WHEREAS, the Company and Computershare Investor Services, N.A., formerly Equiserve Trust Company, N.A., a national banking association (the "Predecessor Rights Agent"), entered into a Preferred Stock Rights Agreement, dated as of June 5, 2003 (the "Rights Agreement") (capitalized terms used in this Amendment but not defined herein shall have the meaning assigned to them in the Rights Agreement);
WHEREAS, pursuant to Section 21 of the Rights Agreement, when the Company terminated the transfer agency relationship with the Predecessor Rights Agent effective on March 31, 2005, the Predecessor Rights Agent was deemed to have resigned as rights agent under the Rights Agreement;
WHEREAS, Section 27 of the Rights Agreement permits the Company from time to time to supplement and amend the Rights Agreement;
WHEREAS, the Company, Sybase, Inc., a Delaware corporation ("Parent"), and Ernst Acquisition Corporation, a Delaware corporation and a wholly-owned subsidiary of Parent ("Merger Sub"), intend to enter into an Agreement and Plan of Merger (the "Merger Agreement") pursuant to which (i) Merger Sub will be merged with and into the Company (the "Merger"), and (ii) each share of common stock of the Company will be converted into the right to receive $4.460847 per share in cash (the "Merger Consideration"), upon the terms and subject to the conditions of the Merger Agreement;
WHEREAS, concurrently with the execution of the Merger Agreement, all executive officers and directors of the Company and all of their respective affiliates, in their capacities as stockholders, intend to enter into voting agreements (the "Voting Agreements") with the Parent; and
WHEREAS, on July 24, 2005, the Board of Directors of the Company resolved to: (i) appoint AST as the successor Rights Agent under the Rights Agreement effective April 1, 2005 and (ii) amend the Rights Agreement to render the Rights inapplicable to the Merger and the other transactions contemplated by the Merger Agreement.

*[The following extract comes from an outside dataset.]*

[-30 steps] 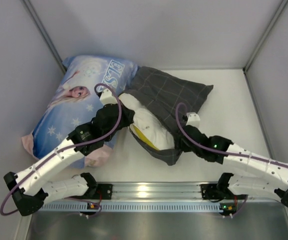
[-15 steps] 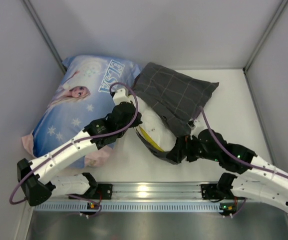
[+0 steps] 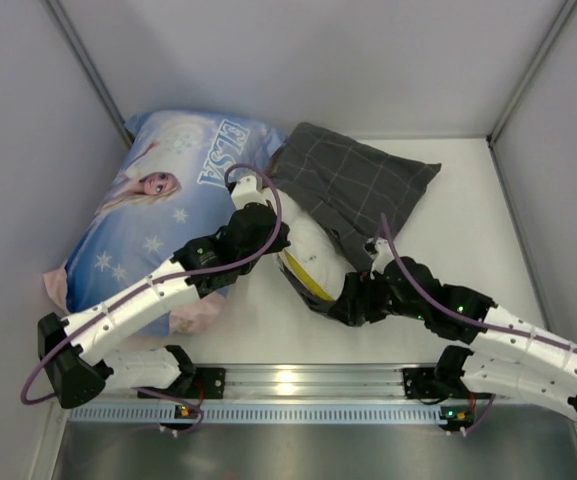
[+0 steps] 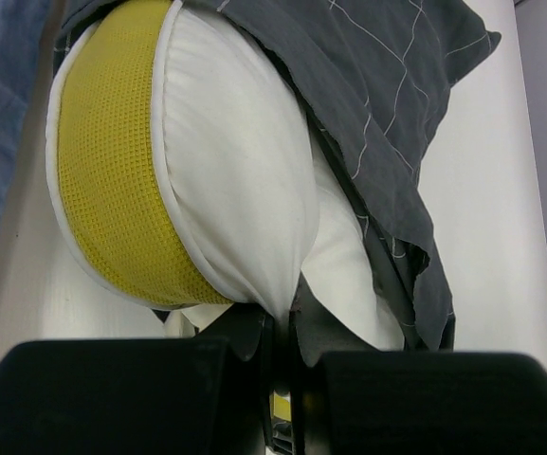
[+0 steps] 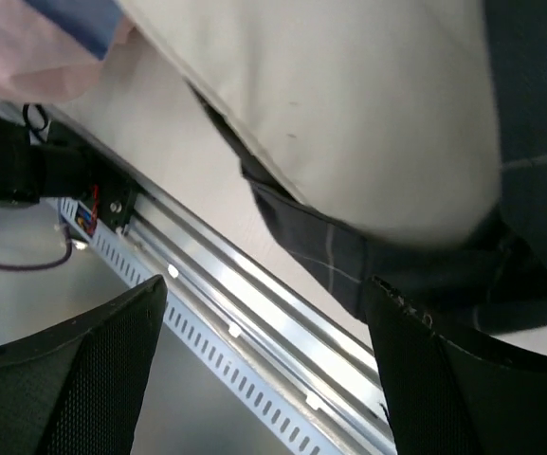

NOW, THEREFORE, in consideration of the foregoing premises and the mutual covenants and conditions set forth below, and for other good and valuable consideration, the receipt of which is hereby acknowledged, the parties to this Amendment to Rights Agreement hereby agree as follows:
1. Appointment of Successor Rights Agent. The Company hereby appoints AST, and AST accepts such appointment, as Rights Agent under the Rights Agreement, and AST shall be vested with the same powers, rights duties and responsibilities as if it had originally been named as Rights Agent without further act or deed.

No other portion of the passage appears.